ClimWIP: independence & performance weighting

Overview

This recipe calculates weights based on combined performance and independence metrics. These weights can be used in subsequent diagnostics. Reference implementation based on https://github.com/lukasbrunner/ClimWIP

Available recipes and diagnostics

Recipes are stored in esmvaltool/recipes/

  • recipe_climwip.yml

Diagnostics are stored in esmvaltool/diag_scripts/weighting/

  • climwip.py: Compute weights for each input dataset

  • weighted_temperature_graph.py: Show the difference between weighted and non-weighted temperature anomalies.

User settings in recipe

  1. Script climwip.py

Required settings for script
  • sigma_performance: shape parameter weights calculation (determined offline)

  • sigma_independence: shape parameter for weights calculation (determined offline)

  • obs_data: list of project names to specify which are the the observational data.

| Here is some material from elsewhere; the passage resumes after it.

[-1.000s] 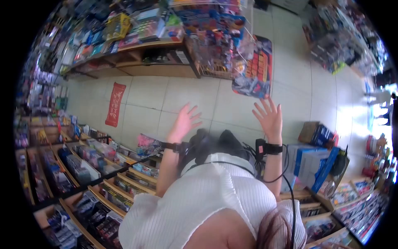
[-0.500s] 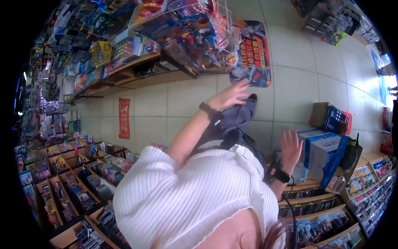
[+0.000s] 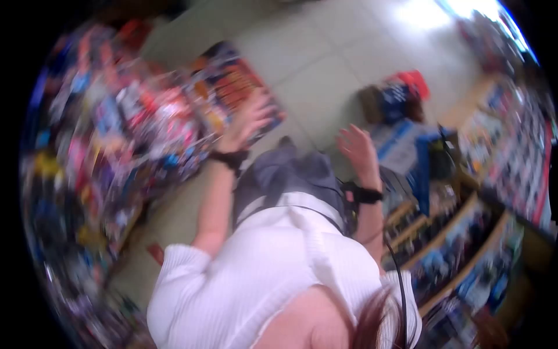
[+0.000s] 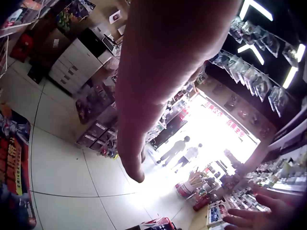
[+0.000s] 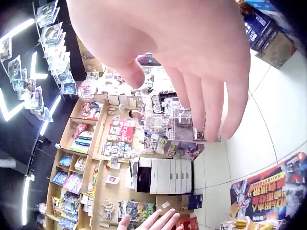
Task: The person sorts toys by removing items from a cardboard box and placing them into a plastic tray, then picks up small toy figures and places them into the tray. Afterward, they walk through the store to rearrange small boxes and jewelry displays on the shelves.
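Both of the person's hands are held out in front of the body with nothing in them. In the head view the left hand (image 3: 247,123), blurred by motion, overlaps the printed floor mat (image 3: 221,61). Its fingers are spread and loose. The right hand (image 3: 358,152) is raised, fingers extended, beside the blue-and-white boxes (image 3: 398,150). The left wrist view has the left hand (image 4: 148,91) edge-on, with the right hand's fingers at the lower right. From the right wrist, the right hand (image 5: 206,72) appears with relaxed fingers pointing down.
Packed merchandise racks (image 3: 116,128) line the left side, and wooden bins of goods (image 3: 459,256) stand at the right. A white office copier (image 5: 172,175) is by a wooden shelf. Two people (image 4: 180,152) walk near the bright doorway. Pale tiles (image 3: 314,58) cover the floor.
The person has turned, so the mat and racks swing left and tilt in the head view. The left hand has shifted left; the right hand is higher, still beside the boxes.
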`<state>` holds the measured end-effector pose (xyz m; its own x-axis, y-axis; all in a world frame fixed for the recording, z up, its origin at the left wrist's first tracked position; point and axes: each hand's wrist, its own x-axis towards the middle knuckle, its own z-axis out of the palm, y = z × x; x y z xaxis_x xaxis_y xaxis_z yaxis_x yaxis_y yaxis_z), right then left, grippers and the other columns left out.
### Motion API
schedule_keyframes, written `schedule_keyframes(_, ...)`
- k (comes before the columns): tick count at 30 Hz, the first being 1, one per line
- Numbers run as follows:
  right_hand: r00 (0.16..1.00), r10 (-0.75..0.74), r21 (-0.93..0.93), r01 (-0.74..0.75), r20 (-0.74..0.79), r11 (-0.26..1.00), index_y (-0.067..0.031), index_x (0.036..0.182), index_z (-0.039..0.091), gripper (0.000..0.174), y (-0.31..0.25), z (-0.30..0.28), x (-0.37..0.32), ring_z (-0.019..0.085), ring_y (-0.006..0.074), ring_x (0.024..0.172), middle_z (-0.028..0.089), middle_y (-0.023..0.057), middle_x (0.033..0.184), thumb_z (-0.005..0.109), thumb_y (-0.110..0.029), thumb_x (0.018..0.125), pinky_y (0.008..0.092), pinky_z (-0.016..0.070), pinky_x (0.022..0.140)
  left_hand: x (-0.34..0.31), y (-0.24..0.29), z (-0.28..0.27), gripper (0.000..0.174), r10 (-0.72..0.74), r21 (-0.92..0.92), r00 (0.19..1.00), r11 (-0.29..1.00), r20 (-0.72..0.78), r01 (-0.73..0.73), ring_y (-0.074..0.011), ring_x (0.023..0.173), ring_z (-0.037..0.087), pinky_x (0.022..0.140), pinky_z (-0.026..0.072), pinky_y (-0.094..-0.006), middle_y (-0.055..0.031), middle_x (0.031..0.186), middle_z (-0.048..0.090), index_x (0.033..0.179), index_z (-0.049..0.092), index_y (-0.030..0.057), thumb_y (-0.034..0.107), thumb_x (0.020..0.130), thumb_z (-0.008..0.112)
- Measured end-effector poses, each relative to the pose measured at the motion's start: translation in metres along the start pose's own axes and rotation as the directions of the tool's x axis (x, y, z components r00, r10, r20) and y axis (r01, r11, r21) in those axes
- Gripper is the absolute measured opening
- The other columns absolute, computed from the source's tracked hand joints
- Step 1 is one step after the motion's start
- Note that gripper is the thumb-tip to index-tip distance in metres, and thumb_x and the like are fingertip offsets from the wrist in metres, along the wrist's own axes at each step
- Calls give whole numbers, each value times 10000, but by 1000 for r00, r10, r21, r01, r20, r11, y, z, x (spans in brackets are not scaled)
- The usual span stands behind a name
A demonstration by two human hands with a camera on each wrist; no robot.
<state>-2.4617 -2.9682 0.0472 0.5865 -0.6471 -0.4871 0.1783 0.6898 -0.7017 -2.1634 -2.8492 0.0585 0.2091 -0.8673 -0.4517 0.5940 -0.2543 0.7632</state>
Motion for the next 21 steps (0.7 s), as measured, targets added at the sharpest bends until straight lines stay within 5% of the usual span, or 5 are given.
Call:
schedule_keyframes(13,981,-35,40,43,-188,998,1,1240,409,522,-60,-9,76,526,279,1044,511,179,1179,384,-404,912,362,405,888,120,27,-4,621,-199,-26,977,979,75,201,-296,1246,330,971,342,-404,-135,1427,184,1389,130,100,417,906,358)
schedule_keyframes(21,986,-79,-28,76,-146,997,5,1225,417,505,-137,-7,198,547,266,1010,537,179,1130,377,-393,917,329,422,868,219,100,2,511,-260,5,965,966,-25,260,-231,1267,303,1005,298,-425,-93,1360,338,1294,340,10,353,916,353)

The rest is assumed to be model data.

Required settings for variables
  • This script takes multiple variables as input as long as they’re available for all models

  • start_year: provide the period for which to compute performance and independence.

  • end_year: provide the period for which to compute performance and independence.

  • mip: typically Amon

  • preprocessor: e.g. climwip_summer_mean

  • additional_datasets: provide a list of model data for performance calculation.

Optional settings for variables
  • performance: set to false to not calculate performance for this variable group

  • independence: set to false to not calculate independence for this variable group

  • By default, both performance and independence are calculate for each variable group.

Required settings for preprocessor
  • Different combinations of preprocessor functions can be used, but the end result should always be aggregated over the time dimension, i.e. the input for the diagnostic script should be 2d (lat/lon).

Optional settings for preprocessor
  • extract_region or extract_shape can be used to crop the input data.

  • extract_season can be used to focus on a single season.

  • different climate statistics can be used to calculate mean or (detrended) std_dev.

  1. Script weighted_temperature_graph.py

Required settings for script
  • ancestors: must include weights from previous diagnostic

  • weights: the filename of the weights: ‘weights_combined.nc’

Required settings for variables
  • This script only takes temperature (tas) as input

  • start_year: provide the period for which to plot a temperature change graph.

  • end_year: provide the period for which to plot a temperature change graph.

  • mip: typically Amon

  • preprocessor: temperature_anomalies

Required settings for preprocessor
  • Different combinations of preprocessor functions can be used, but the end result should always be aggregated over the latitude and longitude dimensions, i.e. the input for the diagnostic script should be 1d (time).

Optional settings for preprocessor
  • Can be a global mean or focus on a point, region or shape

  • Anomalies can be calculated with respect to a custom reference period

  • Monthly, annual or seasonal average/extraction can be used

Variables

  • pr (atmos, monthly mean, longitude latitude time)

  • tas (atmos, monthly mean, longitude latitude time)

  • more variables can be added if available for all datasets.

Observations and reformat scripts

Observation data is defined in a separate section in the recipe and may include multiple datasets.

Example plots

../_images/independence_tas.png

Fig. 4 Distance matrix for temperature, providing the independence metric.

../_images/performance_pr.png

Fig. 5 Distance of preciptation relative to observations, providing the performance metric.

../_images/weights_tas.png

Fig. 6 Weights determined by combining independence and performance metrics for tas.

../_images/temperature_anomaly_graph.png

Fig. 7 Interquartile range of temperature anomalies relative to 1981-2010, weighted versus non-weighted.